We identified germline pathogenic, likely pathogenic or uncertain significance variants in cancer susceptibility genes in 4 of 5 patients - affected genes included GLI1, PIK3R1, FOXP1, FANCD2, INPP4B and H3F3C. Notably, none of these genes were included in the commercially available germline testing panels initially used to evaluate the patients at the time of their diagnoses.
Comprehensive germline testing of patients with concurrent LGEEA or CAH and ESC, HGSC or precursor lesions may aid in early identification of relatives at-risk for cancer who may be candidates for RRSO with hysterectomy.
摘要:
背景:子宫内膜浆液性癌(ESC)和输卵管卵巢高级别浆液性癌(HGSC)的特征是晚期表现和高死亡率。当前的预防指南建议对具有癌症易感基因遗传突变的患者进行降低风险的输卵管卵巢切除术(RRSO)。然而,HGSC表现出广泛的遗传异质性,在TCGA研究中鉴定出的168个基因发生了改变,但是目前的种系测试小组通常仅限于少数反复突变的基因,使具有罕见遗传性基因突变的家庭可能处于危险之中。

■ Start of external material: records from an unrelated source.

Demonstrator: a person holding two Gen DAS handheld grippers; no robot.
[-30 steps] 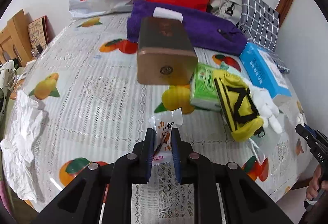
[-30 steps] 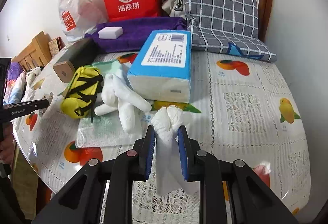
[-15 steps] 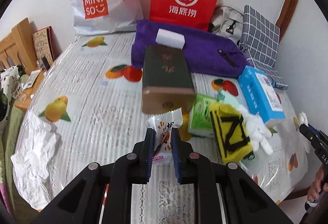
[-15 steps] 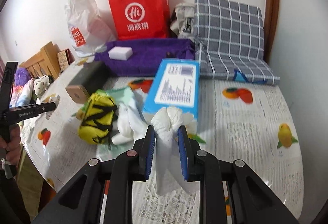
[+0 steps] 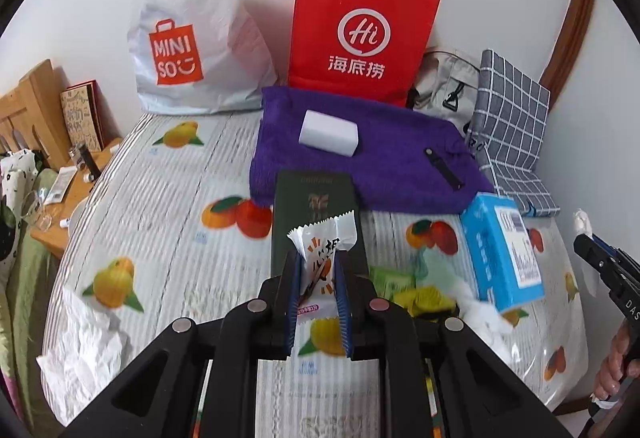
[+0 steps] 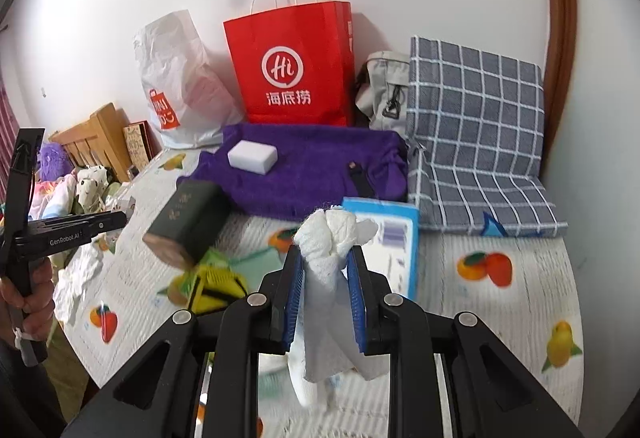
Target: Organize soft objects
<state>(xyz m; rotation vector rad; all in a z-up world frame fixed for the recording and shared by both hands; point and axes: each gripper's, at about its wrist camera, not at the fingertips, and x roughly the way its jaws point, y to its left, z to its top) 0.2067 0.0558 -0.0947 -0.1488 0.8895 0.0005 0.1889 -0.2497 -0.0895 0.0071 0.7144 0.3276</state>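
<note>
- We hold a small snack packet (image 5: pixel 320 266) in our left gripper (image 5: pixel 318 278); the two pads are pressed on its sides, and its crimped top sticks up above them.
- We hold a wad of white tissue (image 6: pixel 328 250) in our right gripper (image 6: pixel 326 278); the jaws are clamped on its middle, the bunched top stands above the pads and a loose tail hangs below.
- Both things are held above the table (image 5: pixel 168 222), which has a cloth with fruit prints.
- Behind the packet lies a dark green box (image 5: pixel 316 205), and beside it, to the right, a blue tissue pack (image 5: pixel 500 250).
- Near the box, a yellow pouch (image 6: pixel 216 282) and a green packet (image 5: pixel 392 278) lie together; they are blurred.
- A white stuffed toy (image 5: pixel 480 314) lies just beside the blue pack.
- Farther back, a purple towel (image 5: pixel 392 157) carries a white sponge block (image 5: pixel 330 131).
- By the wall stand a red paper bag (image 5: pixel 360 37) and a white plastic bag (image 5: pixel 192 29); a grey checked cushion (image 6: pixel 472 141) lies at the right.
- Crumpled white paper (image 5: pixel 84 350) lies at the left edge of the table.
</note>
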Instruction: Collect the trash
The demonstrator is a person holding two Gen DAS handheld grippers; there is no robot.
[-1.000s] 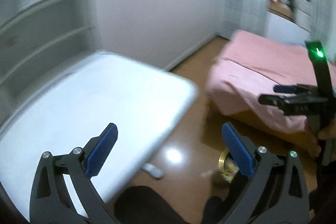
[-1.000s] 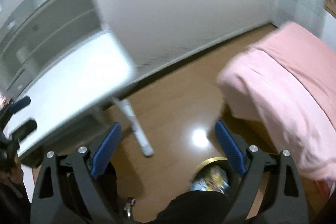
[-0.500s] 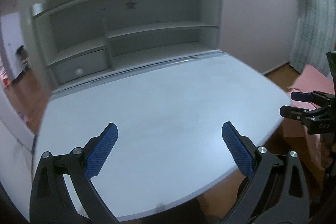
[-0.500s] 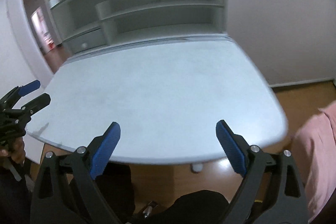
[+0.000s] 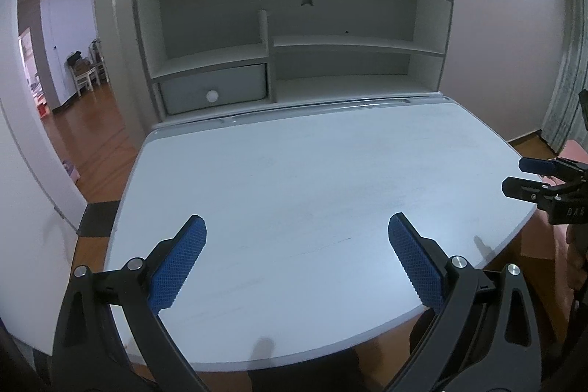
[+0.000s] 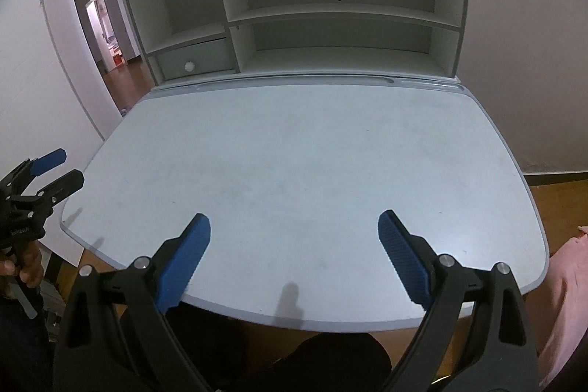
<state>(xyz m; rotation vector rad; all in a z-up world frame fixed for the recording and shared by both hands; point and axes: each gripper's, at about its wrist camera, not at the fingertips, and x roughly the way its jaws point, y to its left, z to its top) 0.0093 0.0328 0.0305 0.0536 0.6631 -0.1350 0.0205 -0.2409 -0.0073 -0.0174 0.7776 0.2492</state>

目的:通过评估并发ESC的患者,确定是否存在可能有助于早期识别更多ESC和/或HGSC风险患者的罕见种系突变,HGSC或前病变,子宫内膜非典型增生(CAH)或低度子宫内膜样腺癌(LGEEA)。
方法:我们使用TSO500(一种523基因组)进行了靶向下一代测序,在5例并发ESC患者的福尔马林固定石蜡包埋的肿瘤和匹配的良性非肿瘤组织块上,HGSC或前病变,和CAH或LGEA。
结果:我们确定了种系致病性,5例患者中4例的癌症易感基因中可能的致病或不确定的显著性变异包括GLI1,PIK3R1,FOXP1,FANCD2,INPP4B和H3F3C.值得注意的是,这些基因均未包括在最初用于在诊断时评估患者的市售种系测试组中.
结论:对合并LGEEA或CAH和ESC的患者进行综合种系测试,HGSC或前体病变可能有助于早期识别有癌症风险的亲属,这些亲属可能是子宫切除术后RRSO的候选人。
目的:通过评估并发ESC的患者,确定是否存在可能有助于早期识别更多ESC和/或HGSC风险患者的罕见种系突变,HGSC或前病变,子宫内膜非典型增生(CAH)或低度子宫内膜样腺癌(LGEEA)。
方法:我们使用TSO500(一种523基因组)进行了靶向下一代测序,在5例并发ESC患者的福尔马林固定石蜡包埋的肿瘤和匹配的良性非肿瘤组织块上,HGSC或前病变,和CAH或LGEA。
结果:我们确定了种系致病性,5例患者中4例的癌症易感基因中可能的致病或不确定的显著性变异包括GLI1,PIK3R1,FOXP1,FANCD2,INPP4B和H3F3C.值得注意的是,这些基因均未包括在最初用于在诊断时评估患者的市售种系测试组中.
结论:对合并LGEEA或CAH和ESC的患者进行综合种系测试,HGSC或前体病变可能有助于早期识别有癌症风险的亲属,这些亲属可能是子宫切除术后RRSO的候选人。